В телесериале «Коломбо» сначала обычно в деталях показывают преступление (убийство), так что загадка, которую следует разрешить, состоит не в том, чтобы показать, «кто его совершил», но в том, чтобы детектив установил связь между обманчивой поверхностной видимостью («явным содержанием» сцены преступления) и истиной преступления («скрытой мыслью»), в том, каким образом он докажет вину преступника. Успех «Коломбо», таким образом, свидетельствует о том, что подлинный интерес в работе детектива заключается в самом процессе дешифровки, а не в ее результате, то есть триумфальном финальном разоблачении. — «Убийца — это…» — здесь совершенно недостаточно, поскольку мы знаем об этом с самого начала. Но еще более важно не то, что мы — зрители — заранее знаем, кто совершил преступление, а то, что необъяснимым образом детектив Коломбо и сам знает об этом: посетив место преступления и столкнувшись с преступником, он абсолютно уверен в том, что подозреваемый и есть преступник, так что его дальнейшие усилия направлены не на решение загадки «кто сделал это?», а на то, каким образом доказать это преступнику. Такая инверсия «нормального» порядка имеет явные теологические коннотации: в настоящей религии я сначала верю в Бога, а потом, основываясь на этой вере, становлюсь восприимчивым к доказательствам ее истинности. Здесь точно так же: Коломбо сначала знает— с загадочной, но все же с абсолютно безошибочной уверенностью, — кто это сделал, а затем, основываясь на этом необъяснимом знании, продолжает собирать улики… И, с небольшими оговорками, можно утверждать, что аналитик — это «субъект, предположительно знающий»: когда анализируемый вступает в от ношение переноса с аналитиком, он обладает той же абсолютной уверенностью, что аналитик знает его тайну (это означает лишь то, что пациент априори «виновен», что существует тайный смысл, который нужно извлечь из его действий). Аналитик, таким образом, не является эмпириком, апробирующим на пациенте различные гипотезы, ищущим доказательства и т. д. Он воплощает абсолютную уверенность (которую Лакан сравнивает с уверенностью Декарта в cogito ergo sum) в том, что анализируемый «виновен» в своем бессознательном желании2.

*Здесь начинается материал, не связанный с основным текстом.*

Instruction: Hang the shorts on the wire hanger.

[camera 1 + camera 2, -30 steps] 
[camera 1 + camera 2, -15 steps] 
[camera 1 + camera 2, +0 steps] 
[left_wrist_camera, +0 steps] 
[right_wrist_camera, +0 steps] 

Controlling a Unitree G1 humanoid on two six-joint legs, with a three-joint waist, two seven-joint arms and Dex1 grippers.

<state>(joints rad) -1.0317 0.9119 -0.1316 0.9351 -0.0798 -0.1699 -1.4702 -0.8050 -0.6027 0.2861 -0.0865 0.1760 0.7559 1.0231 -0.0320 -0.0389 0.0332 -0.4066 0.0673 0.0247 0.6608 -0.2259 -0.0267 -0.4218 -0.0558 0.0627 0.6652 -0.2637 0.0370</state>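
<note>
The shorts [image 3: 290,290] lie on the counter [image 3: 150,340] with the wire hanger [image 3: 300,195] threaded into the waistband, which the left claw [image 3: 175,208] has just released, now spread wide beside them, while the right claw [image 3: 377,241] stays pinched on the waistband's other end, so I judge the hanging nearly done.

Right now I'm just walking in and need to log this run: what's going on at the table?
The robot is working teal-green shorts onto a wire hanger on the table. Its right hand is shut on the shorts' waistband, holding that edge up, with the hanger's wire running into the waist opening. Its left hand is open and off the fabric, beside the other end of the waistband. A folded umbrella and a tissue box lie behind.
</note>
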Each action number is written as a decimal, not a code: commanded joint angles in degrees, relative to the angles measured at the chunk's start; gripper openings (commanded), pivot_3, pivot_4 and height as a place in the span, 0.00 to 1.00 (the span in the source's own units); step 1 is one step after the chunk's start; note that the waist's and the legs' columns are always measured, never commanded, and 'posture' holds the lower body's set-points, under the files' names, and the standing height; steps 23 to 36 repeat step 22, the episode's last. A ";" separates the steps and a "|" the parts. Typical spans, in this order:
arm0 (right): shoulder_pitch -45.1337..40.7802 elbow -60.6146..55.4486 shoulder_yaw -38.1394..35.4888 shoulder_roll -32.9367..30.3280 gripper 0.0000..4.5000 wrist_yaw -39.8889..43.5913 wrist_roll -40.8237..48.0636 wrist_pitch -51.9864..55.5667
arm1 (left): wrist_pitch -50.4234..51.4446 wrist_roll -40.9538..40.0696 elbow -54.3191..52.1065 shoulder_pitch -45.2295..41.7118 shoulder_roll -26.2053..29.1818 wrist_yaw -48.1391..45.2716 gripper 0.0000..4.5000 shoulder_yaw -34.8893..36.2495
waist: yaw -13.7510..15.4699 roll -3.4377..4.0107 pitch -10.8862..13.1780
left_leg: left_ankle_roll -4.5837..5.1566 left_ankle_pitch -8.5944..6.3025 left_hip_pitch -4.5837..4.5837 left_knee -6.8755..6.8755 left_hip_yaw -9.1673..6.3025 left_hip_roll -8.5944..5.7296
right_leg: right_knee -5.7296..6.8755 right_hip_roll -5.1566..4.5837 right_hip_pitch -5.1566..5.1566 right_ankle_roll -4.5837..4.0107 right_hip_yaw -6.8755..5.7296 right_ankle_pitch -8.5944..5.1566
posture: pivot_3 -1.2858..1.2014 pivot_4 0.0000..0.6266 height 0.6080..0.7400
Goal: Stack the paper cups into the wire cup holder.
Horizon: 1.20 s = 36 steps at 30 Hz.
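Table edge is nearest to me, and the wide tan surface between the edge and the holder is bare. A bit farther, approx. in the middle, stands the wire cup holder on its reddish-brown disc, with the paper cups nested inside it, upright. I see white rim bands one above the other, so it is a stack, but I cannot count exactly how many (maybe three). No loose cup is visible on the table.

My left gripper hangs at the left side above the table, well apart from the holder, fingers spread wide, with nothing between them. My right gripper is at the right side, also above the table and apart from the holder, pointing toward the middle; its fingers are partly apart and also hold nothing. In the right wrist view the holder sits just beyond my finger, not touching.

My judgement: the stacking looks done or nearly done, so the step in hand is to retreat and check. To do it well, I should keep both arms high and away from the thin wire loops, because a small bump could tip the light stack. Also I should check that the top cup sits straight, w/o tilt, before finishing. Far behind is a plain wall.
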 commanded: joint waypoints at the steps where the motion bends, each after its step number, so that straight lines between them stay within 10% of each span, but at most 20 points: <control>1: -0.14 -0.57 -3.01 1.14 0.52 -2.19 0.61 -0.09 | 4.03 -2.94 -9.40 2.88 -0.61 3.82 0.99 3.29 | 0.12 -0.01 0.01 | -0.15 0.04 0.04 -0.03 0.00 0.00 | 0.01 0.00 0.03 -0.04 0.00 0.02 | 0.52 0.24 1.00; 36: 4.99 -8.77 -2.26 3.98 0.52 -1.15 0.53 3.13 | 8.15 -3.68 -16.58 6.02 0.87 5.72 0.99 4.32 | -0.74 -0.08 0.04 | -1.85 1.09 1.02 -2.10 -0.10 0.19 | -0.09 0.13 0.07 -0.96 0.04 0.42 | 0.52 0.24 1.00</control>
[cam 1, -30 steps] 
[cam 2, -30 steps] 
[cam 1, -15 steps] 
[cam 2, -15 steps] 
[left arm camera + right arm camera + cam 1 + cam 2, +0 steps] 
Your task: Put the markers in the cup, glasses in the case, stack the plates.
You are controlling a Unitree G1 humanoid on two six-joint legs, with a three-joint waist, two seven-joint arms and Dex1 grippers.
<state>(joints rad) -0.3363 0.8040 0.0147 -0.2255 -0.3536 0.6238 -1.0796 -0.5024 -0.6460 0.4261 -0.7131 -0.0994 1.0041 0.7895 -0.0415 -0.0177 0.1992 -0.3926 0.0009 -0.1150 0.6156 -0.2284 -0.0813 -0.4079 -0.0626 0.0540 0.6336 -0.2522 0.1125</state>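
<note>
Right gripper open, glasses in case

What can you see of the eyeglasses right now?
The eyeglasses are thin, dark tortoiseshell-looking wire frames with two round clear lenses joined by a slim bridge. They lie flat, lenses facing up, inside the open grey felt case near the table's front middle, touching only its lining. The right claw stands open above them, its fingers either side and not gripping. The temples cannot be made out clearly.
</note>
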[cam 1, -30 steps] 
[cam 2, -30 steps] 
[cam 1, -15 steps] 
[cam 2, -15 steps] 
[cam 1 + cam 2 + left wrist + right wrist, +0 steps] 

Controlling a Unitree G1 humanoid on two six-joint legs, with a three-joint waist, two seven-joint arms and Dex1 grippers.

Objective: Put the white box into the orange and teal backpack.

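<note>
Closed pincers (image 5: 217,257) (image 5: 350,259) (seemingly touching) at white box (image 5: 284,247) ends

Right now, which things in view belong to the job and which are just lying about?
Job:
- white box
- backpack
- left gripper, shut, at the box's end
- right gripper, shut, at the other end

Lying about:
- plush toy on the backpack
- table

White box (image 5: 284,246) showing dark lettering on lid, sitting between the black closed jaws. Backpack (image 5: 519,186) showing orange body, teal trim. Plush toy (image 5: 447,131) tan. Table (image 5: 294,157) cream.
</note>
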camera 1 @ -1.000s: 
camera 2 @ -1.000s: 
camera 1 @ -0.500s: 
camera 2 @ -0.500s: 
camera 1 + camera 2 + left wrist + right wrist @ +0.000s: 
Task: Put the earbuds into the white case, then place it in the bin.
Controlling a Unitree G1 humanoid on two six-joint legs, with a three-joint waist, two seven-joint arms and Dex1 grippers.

Два эти понятия — субъект, предположительно верящий, и субъект, предположительно знающий, — не симметричны, поскольку не симметричны сами вера и знание. Или, выражаясь радикальнее, лакановский большой Другой как символическая институция обладает статусом веры, но не знания, поскольку вера является символической, а знание — реальным (большой Другой связан с фундаментальной «верой», она служит ему опорой)3. Таким образом, два субъекта не симметричны, поскольку не симметричны сами вера и знание: вера всегда минимально «рефлексивна», «вера в веру другого» (фраза «я все еще верю в коммунизм» равнозначна высказыванию «я верю, что все еще есть люди, которые верят в коммунизм»), тогда как знание совершенно не означает знания о том, что существует другой, который знает4. По этой причине я верю посредством другого, но я не могу знать посредством другого. То есть, обладая неотъемлемой ре флексивностью веры, когда другой верит вместо меня, сам я верю посредством него; однако у знания нет такой рефлексивности: когда другой предположительно знает, я не знаю посредством его.